CHAPTER XI. HOW THE LETTER WAS MAILED.

S EVERAL months passed, and Mrs. Kenyon remained in confinement. She was not badly treated, except in being vigilantly guarded, and prevented from making her escape. Dr. Fox always treated her with suavity, but she felt that though covered with velvet his hand was of iron, and that there was little to hope for from him. He never made any objection to her writing letters, but always insisted on their being handed to him.

It was not long before she began seriously to doubt whether the letters thus committed to him were really mailed, since no answers came. One day she asked him abruptly:

"Why is it, Dr. Fox, that I get no answers to my letters?"

"I suppose," he answered, "that your friends are afraid you may be excited, and your recovery retarded, by hearing from them."

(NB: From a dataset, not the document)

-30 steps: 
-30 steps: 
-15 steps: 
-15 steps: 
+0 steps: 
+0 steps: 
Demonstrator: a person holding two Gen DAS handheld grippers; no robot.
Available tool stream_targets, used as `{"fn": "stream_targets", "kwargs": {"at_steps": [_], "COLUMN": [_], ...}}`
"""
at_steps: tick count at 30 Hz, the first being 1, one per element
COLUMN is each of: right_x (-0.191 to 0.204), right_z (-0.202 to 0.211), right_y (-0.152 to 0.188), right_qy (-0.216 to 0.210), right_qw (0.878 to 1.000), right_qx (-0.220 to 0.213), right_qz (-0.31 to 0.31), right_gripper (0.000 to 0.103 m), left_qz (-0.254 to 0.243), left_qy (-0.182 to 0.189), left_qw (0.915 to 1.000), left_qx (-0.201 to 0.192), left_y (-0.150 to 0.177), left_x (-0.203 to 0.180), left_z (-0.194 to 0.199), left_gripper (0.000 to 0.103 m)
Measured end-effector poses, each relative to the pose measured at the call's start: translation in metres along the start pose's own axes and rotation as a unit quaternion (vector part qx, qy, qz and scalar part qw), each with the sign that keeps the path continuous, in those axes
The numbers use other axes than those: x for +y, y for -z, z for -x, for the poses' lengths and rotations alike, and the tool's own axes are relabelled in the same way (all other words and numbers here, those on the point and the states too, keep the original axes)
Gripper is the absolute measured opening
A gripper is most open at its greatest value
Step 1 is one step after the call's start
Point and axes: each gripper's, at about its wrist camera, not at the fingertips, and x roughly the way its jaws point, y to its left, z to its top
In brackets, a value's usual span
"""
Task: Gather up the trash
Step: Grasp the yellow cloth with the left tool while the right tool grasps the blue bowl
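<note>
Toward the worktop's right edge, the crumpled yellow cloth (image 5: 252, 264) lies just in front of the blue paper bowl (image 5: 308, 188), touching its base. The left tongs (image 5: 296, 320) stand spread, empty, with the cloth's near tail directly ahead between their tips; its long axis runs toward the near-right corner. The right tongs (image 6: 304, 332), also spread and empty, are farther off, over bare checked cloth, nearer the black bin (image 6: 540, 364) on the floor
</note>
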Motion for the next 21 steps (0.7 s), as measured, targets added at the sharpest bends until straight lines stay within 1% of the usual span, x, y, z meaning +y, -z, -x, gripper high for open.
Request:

"Has my—has Mr. Kenyon reported that I am insane?"

"Undoubtedly."

"False and treacherous!" she exclaimed bitterly. "Why was I ever mad enough to marry him?"

Dr. Fox shrugged his shoulders.

"Really," he said, "I couldn't pretend to explain your motives, my dear madam. Women are enigmas."

"Are my letters regularly mailed, Dr. Fox?" asked Mrs. Kenyon searchingly.

"How can you ask such a question? Do you not commit them to me?"

"So does Cleopatra," said Mrs. Kenyon, who had fallen into the habit of addressing her room-mate by the name she assumed. "Do you forward her letters to Mark Antony?"

"Does she doubt it?" asked the doctor, bowing to the mad queen.

"No, doctor," replied Cleopatra promptly. "I have the utmost faith in your loyalty, and it shall be rewarded. I have long intended to make you Lord High Baron of the Nile. Let this be the emblem."

In a dignified manner Cleopatra advanced toward Dr. Fox, and passed a bit of faded ribbon through his button-hole.

"Thanks, your Majesty," said the doctor. "Your confidence is not misplaced. I will keep this among my chief treasures."

Cleopatra looked pleased, and Mrs. Kenyon impatient and disgusted.

"He deceives me as he does her, without doubt. It is useless to question him further."

From this time she sedulously watched for an opportunity to write a letter and commit it to other hands than the doctor's. But, that he might not suspect her design, she also wrote regularly, and placed the letters in his hands.

One day the opportunity came. A young man, related to Cleopatra, visited the institution. He understood very well the character of his aunt's aberration, but was surprised to be told that the quiet lady who bore her company was also crazy.

"What is the nature of her malady?" he enquired of the doctor. "Is she ever violent?"

"Oh, no."

"She seems rational enough."

"So she is on all points except one."

"What is that?"

"She thinks her husband has confined her here in order to enjoy her property. In point of fact she has no property and no husband."

"That is curious. Why, then, does she require to be confined?"

"Probably she will soon be released. She has improved very much since she came here."

"I am glad my aunt has so quiet a companion."

"Yes, they harmonize very well. They have never disagreed."

During one of Mr. Arthur Holman's visits Mrs. Kenyon managed to slip into his hands a sealed letter.

"Will you have the kindness," she asked quickly, "to put this into the post-office without informing the doctor?"

"I will," he answered readily.

"Poor woman!" he thought to himself. "It will gratify her, and her letter will do no harm."

"I shall have to be indebted to your kindness for a postage-stamp," she said. "I cannot obtain them here."

"Oh, don't mention it," he said.

"You will be sure not to mention this to the doctor?" said Mrs. Kenyon earnestly.

"On my honor as a gentleman."

"I believe you," she said quietly.

This was the letter, directed to Oliver, which found its way into the hands of Mr. Kenyon, and occasioned him so much uneasiness.